Hanefîler akdin kurulup sonuçlarını meydana getirmesini, her biri için ayrı ayrı şartlar belirledikleri “in’ikad”, “sıhhat” ve “nefâz” olmak üzere üç ayrı mertebede değerlendirmişler ve her bir mertebedeki eksikliği farklı hükümsüzlük müeyyidesine tâbi tutmuşlardır. Çünkü uygulanacak müeyyidenin hukukî düzenlemeye aykırılığın derecesiyle mütenasip olması gerekir. Buna göre in’ikad merhalesindeki bir şart eksikliğinin müeyyidesi butlân, sıhhat merhalesindeki eksikliğin müeyyidesi fesâd, nefâz merhalesindeki eksikliğin müeyyidesi de tevakkuftur (askı hali). Akid mün’akid olmakla birlikte eğer sıhhat şartlarından birini taşımıyorsa fâsid olur. Hanefîler, fukaha çoğunluğundan farklı olarak in’ikad ve sıhhati iki ayrı mertebe olarak düşündüklerinden doktrinlerinde fesad in’ikadın değil sıhhatin karşıtı olmaktadır. Hanefî literatüründe fesad terimi, belirtilen bu özel teknik anlamı yanında butlân, fesad ve kerâhet durumlarını içine alan ve genel anlamdaki hükümsüzlüğü ifade eden bir üst kavram olarak da kullanılmaktadır.

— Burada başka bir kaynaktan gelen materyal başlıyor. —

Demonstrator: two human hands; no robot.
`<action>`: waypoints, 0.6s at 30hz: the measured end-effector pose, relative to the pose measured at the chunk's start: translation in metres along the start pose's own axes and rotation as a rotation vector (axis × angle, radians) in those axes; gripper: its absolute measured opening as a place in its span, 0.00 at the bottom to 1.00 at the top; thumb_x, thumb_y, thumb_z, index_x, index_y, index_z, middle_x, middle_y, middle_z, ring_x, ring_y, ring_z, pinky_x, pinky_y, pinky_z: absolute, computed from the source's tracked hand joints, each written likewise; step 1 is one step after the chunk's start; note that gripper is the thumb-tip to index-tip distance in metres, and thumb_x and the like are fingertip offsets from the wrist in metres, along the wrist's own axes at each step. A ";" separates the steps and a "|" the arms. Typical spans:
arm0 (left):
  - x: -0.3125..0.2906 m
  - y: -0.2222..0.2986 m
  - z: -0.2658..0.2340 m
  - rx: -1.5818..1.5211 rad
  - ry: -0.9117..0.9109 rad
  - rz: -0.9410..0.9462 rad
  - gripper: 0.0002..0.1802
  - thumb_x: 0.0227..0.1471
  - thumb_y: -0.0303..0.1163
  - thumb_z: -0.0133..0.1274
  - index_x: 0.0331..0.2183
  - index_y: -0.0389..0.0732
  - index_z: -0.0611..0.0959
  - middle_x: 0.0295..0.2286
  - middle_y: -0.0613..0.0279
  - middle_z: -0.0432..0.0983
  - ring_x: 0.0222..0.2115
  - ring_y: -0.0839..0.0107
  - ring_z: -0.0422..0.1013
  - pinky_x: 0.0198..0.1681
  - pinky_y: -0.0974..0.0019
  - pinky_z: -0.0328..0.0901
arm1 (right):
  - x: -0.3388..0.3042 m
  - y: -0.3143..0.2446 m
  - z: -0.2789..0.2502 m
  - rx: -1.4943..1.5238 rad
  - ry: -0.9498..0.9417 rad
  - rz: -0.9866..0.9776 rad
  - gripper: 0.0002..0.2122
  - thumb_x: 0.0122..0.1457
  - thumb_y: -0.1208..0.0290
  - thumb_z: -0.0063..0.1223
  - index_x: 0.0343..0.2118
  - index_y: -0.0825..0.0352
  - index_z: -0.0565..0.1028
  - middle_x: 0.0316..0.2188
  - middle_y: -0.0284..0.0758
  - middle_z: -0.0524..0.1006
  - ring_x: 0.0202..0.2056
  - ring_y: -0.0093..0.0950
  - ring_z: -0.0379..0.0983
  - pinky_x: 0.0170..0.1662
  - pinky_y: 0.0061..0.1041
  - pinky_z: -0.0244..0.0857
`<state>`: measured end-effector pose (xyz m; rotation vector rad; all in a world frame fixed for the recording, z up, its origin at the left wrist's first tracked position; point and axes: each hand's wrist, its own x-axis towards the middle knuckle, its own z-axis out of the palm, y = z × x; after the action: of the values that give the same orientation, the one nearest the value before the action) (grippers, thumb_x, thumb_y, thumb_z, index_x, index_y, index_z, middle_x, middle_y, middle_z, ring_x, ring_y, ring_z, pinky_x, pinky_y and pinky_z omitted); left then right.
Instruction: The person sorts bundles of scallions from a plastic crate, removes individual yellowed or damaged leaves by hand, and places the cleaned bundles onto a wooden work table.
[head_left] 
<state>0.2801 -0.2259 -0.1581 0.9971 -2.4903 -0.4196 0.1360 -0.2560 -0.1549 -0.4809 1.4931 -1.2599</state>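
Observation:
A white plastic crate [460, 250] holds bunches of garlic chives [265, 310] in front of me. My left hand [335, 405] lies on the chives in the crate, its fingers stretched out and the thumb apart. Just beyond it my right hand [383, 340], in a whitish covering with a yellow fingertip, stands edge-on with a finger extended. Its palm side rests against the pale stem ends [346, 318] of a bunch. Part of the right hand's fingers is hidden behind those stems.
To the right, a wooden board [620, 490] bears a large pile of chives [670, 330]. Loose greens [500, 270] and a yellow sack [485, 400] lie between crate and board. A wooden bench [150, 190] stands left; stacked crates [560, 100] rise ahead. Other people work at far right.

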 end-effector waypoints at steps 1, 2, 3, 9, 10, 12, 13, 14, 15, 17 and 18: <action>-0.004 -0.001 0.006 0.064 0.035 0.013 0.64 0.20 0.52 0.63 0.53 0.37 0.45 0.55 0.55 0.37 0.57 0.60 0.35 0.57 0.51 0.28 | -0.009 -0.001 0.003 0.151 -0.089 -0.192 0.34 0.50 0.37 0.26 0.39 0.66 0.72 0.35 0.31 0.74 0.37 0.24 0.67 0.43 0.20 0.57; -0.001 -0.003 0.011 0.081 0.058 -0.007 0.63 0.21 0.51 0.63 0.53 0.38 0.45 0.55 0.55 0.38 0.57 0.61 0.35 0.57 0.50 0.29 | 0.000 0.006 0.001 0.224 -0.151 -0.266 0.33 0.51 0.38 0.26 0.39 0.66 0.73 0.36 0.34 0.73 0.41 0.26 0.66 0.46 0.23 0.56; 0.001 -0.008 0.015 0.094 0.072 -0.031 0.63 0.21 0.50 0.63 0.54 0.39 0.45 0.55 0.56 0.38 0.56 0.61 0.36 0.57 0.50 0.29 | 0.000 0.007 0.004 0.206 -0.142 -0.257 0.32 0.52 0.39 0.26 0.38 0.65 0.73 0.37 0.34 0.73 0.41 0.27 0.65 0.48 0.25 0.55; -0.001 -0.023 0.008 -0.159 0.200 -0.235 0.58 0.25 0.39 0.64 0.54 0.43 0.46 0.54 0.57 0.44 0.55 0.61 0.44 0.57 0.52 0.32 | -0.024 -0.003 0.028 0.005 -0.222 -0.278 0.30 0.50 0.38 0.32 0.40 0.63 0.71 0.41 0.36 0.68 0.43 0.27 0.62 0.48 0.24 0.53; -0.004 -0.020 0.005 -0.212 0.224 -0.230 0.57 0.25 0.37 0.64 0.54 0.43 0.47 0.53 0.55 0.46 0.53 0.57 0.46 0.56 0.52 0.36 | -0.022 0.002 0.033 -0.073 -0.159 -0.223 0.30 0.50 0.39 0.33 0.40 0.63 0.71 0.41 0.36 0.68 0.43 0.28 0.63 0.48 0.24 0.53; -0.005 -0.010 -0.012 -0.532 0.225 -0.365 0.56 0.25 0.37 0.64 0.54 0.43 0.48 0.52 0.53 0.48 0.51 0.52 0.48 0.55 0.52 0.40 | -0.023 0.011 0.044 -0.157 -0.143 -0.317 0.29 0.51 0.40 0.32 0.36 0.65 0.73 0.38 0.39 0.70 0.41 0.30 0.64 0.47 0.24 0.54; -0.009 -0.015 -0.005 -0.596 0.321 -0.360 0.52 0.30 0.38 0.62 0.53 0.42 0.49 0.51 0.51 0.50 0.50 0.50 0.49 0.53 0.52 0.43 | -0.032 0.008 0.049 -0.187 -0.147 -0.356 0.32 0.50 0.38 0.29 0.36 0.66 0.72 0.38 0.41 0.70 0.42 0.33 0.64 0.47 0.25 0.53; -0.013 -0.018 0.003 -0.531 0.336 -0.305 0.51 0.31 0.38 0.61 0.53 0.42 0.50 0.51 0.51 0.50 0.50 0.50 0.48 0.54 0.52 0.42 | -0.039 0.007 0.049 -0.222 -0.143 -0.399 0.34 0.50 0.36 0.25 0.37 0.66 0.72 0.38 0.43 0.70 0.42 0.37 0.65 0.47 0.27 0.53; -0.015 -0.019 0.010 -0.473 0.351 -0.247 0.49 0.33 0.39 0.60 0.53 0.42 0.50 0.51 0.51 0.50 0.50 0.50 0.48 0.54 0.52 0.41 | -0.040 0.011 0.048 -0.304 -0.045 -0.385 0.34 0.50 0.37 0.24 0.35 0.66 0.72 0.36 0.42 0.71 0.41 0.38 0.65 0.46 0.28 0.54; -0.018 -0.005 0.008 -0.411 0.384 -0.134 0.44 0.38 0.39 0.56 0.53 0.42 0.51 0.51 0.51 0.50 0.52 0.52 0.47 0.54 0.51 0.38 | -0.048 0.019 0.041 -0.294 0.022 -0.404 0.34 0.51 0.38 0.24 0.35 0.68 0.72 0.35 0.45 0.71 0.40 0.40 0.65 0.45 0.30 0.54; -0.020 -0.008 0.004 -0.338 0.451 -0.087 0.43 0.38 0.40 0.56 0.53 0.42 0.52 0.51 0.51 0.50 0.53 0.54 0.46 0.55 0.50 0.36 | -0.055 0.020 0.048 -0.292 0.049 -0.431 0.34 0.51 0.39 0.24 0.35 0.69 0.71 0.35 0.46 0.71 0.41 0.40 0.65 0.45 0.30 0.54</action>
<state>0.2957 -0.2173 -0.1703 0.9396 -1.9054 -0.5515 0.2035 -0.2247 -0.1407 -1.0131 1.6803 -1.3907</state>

Hanefîler’in, hukuken yok sayılan bâtıl akidle hukukî varlık kazandığı halde bozuk (kusurlu) olan fâsid akdi farklı hükümlere tâbi tutmasını Mâlikî hukukçularından Karâfî “güzel bir hukuk anlayışı”, çağdaş İslâm hukukçularından Zerkā da “faydalı bir ayrım” olarak nitelemişlerdir.

Fesad mertebesi konusunda Hanefîler’le çoğunluk arasındaki ihtilâf temelde, kanun koyucunun akidler gibi, itibarî varlığı bulunan tasarruflar hakkındaki yasağının ne ifade ettiği konusundaki ihtilâflarına dayanır. Diğer bir ifadeyle ihtilâf, kanun koyucunun yasağının


yorumlanmasındaki görüş ayrılığından kaynaklanmaktadır. Bundan dolayı özellikle Hanefîler’in fesad anlayışının kavranabilmesi için nehiy-kubuh ilişkisi, nehiy-fesad ilişkisi ve nehiy-nefiy ayrımının iyi tesbit edilmesine gerek vardır.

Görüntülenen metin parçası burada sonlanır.